La Confrérie des Libraires Extraordinaires

"Le libraire est l'ami du livre; pas de tous les livres, mais de ceux qu'il considère assez pour les transmettre aux lecteurs." Tahar Ben Jelloun

23 avril 2009

Je suis ton petit-fils

kotcherguine

Qu'on me permette, après quelques pages lues, de faire la moue. Ravhin remarque (à tort ?) que je ne poste pas beaucoup de critiques dithyrambiques, qu'il ne s'attende pas à en lire une ce soir.

Comme le suggère la couverture (chelou) et l'auteur (contemporain, jeune et russe) on peut s'attendre à un bouquin de la trempe d'Ikonnikov, soit, comme un paquet de plaisant auteurs russes actuels, des énormités et des scènes absurdes écrites sur un ton tellement monocorde qu'elles paraissent presque comme ordnaires. Alors, après la décéptions du Dieu des animaux dont j'ai réussi à parler dans le post précédent, je me suis dit qu'un auteur russe à moitié fou (comme Svetislav Basara, d'ailleurs, mais avec la qualité qui fait défaut à Kotcherguine, pour ce volume en tout cas) pouvait faire repartir sur de bons rails mes choix de lecture.

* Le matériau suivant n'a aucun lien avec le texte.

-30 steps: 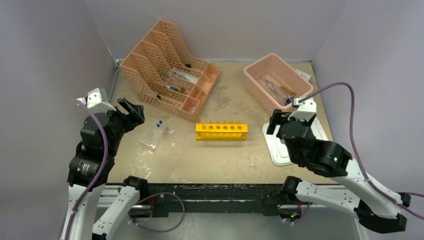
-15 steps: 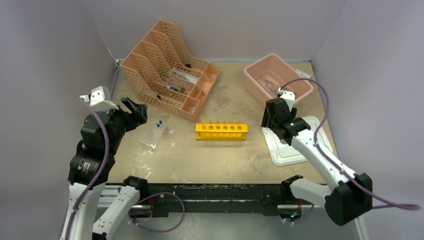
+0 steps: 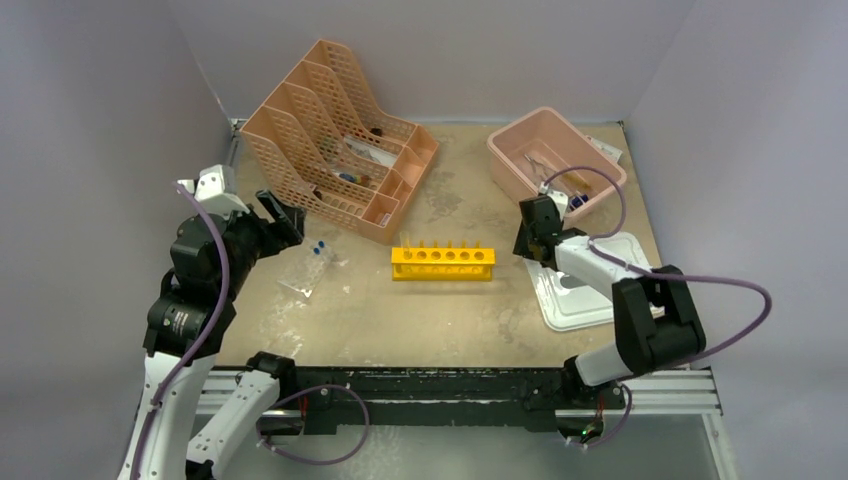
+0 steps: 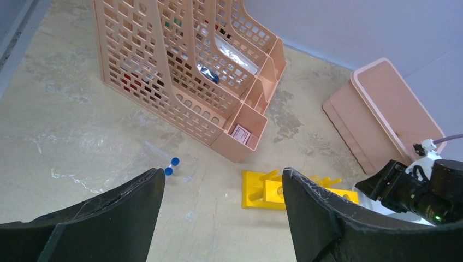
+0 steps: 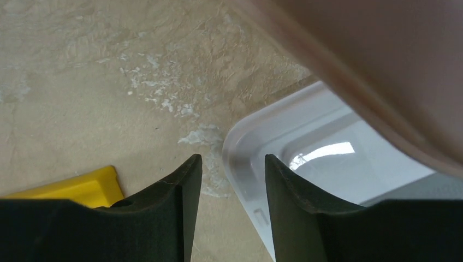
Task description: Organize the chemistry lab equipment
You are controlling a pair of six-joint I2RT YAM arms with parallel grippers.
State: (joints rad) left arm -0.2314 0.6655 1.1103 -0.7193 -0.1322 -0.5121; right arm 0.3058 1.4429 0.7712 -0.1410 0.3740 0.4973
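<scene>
The yellow rack [image 3: 442, 264] stands mid-frame on the table [image 3: 450, 325], with the blue-capped tubes [image 3: 312, 262] lying to its left. The left fingers [image 4: 109, 218] gape wide, empty. The right fingers [image 5: 164, 213] stand narrowly apart, empty, at the corner of the white lid [image 5: 284, 142].

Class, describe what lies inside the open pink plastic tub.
Inside the pink plastic tub lie thin pale pieces, too small to identify, and a small blue piece near its front corner. A purple cable crosses above, hiding part of the floor.
</scene>
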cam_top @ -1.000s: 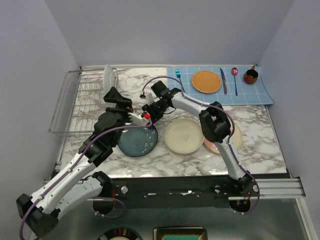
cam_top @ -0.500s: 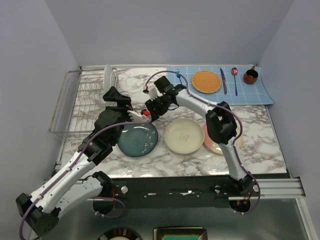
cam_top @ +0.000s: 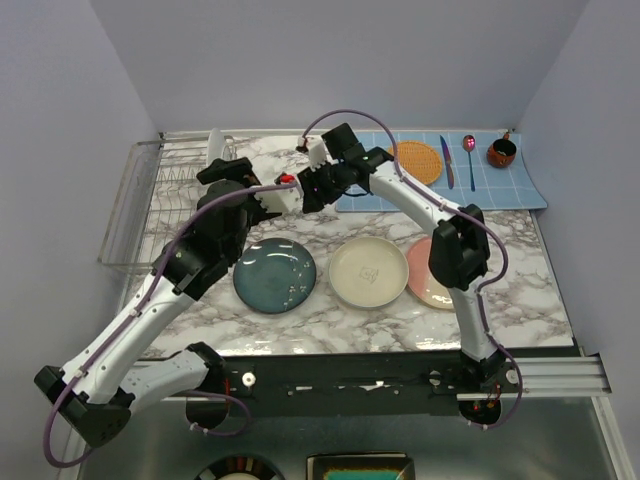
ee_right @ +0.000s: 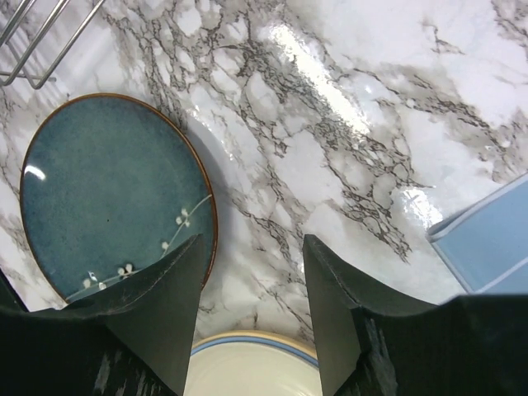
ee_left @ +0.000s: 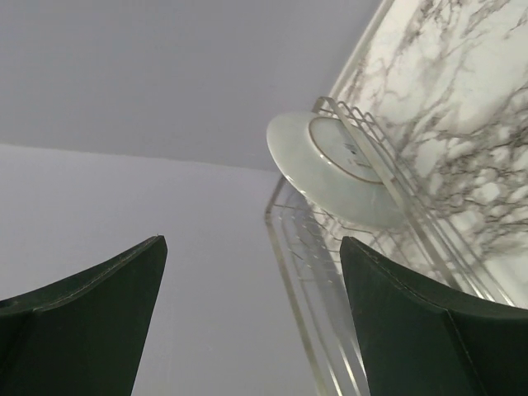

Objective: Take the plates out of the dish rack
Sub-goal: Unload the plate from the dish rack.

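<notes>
- Unloaded, a round teal ceramic plate [cam_top: 275, 277], a cream plate [cam_top: 368, 271] and a pink plate [cam_top: 425, 280] lie flat on the near marble tabletop [cam_top: 520, 270].
- A last pale ceramic plate [ee_left: 330, 169] stands on edge at far left, propped in the silver wire dish rack [cam_top: 175, 185].
- The left gripper [ee_left: 252, 241], jaws wide and empty, faces it, likely to take its rim; the right gripper [ee_right: 252, 239], likewise spread, hangs over the marble.
- Half a second earlier both hung nearer, over the teal plate.
</notes>
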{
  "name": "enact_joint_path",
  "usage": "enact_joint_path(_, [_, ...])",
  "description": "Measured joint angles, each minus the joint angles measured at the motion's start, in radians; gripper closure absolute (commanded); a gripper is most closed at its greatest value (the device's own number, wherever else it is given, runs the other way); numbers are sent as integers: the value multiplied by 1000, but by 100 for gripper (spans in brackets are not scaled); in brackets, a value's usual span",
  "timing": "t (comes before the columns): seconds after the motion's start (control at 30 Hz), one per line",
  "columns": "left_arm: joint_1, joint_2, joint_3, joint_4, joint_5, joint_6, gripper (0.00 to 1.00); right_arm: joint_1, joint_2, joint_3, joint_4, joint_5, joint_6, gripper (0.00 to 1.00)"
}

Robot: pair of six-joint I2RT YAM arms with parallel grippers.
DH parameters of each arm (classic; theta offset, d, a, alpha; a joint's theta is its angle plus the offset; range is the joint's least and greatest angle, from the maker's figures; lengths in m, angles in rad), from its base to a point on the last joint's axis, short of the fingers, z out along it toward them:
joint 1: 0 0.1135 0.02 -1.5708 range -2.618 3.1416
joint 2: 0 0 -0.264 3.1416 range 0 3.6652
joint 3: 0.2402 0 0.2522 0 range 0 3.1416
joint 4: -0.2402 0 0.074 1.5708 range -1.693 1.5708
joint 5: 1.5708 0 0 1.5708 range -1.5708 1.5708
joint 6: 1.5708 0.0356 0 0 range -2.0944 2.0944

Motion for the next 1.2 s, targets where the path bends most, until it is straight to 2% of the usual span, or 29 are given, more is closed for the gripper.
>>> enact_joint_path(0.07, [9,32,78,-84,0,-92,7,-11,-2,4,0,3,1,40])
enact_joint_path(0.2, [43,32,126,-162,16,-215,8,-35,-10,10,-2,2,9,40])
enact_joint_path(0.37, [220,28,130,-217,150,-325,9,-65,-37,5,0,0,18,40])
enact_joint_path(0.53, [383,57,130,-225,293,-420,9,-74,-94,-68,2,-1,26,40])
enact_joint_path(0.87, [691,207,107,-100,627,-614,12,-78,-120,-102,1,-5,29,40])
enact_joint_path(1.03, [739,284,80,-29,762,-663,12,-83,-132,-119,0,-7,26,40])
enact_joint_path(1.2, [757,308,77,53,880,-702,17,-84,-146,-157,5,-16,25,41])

Eh ben non. Kotcherguine n'est pas du tout fou et Actes Sud publie trop, ces temps ci. Il est même trop normal comparé à Kourkov, Ikonnikov ou Sorokine. Le personnage du roman de Kotcherguine est Kotcherguine, exilé temporairement en Belgique dans une résidence d'auteur pour pondre un roman, et décide de parler dans son futur prochain né de son grand père, ministre sous le régime du parti unique. Il s'agit pourtant d'une facon détournée de parler de sa grand mère, mamie-gâteau effacé par le personnage charismatique qu'est son mari.
Kotcherguine a connu sa grand-mère qui exercait sur lui une certaine fascination assez inintéressante. Tout le monde a connu et admiré ses grands-parents et peu de monde leur consacre un livre où l'on peut raconter les sorties en ville, les soirées à discuter, les bons gâteaux et tout les petits souvenirs d'enfance. Par exemple, mes grands parents habitent sur la Manche et chaque sortie sur la plage qui jouxte leur maison est consacrée à des recherches acharnées de cailloux verts, débris de bouteilles polis et rejetés par la mer (les voisins appellent ca des trésors mais l'appelation exacte est bien cailloux verts), et pourtant, moi qui espère être publié, je ne raconterais pas ca dans mon bouquin parce que ca n'a aucun intérêt. La digression elle même entre parenthèse est destinée auxdits voisins et est circonstancielle.
Le livre d'Ilya Kotcherguine aussi. Il est sans doute intéressant à lire quand on a connu la grand mère de l'auteur, mais en tout cas, ce n'est pas mon cas.

Commentaires

T'oublies de mettre tes photos dans l'album...

Posté par Ravhin/l'Afgahn, 24 avril 2009 à 23:42

"Ravhin remarque (à tort ?) que je ne poste pas beaucoup de critiques dithyrambiques, qu'il ne s'attende pas à en lire une ce soir."

Oh t'es pas sympa! ;)

Posté par Ravhin/l'Afgahn, 24 avril 2009 à 23:50

je suis exceptionnel meme :p
faut qu'on se prenne plusieurs verres, un jour, nous !

Posté par adnihilo, 25 avril 2009 à 00:14

Les auteurs russes contemporains sont un désastre, les Enfants de Pouchkine, Dostoïevski & Tolstoï déshonorent le pays.
Mais bon, il reste toujours quelques auteurs du 20ème, des perles rare cependant.

Si tu veux lire du russe complet, beau, monumental, magnifique, ne prends pas les petits nouveaux. Ça vaut les Marc Lévy et compagnie, pas un grain de plus.

Posté par Hazel, 23 juin 2009 à 15:13

je suis pas tellement d'accord. d'une part, parce que pour faire du vraiment mauvais, faut se lever de bonheur; d'autre part, parce que les nouveaux russes sont capables de tout et en général, sont irréguliers. il y a à boire et a manger, il suffit de se reperer la dedans.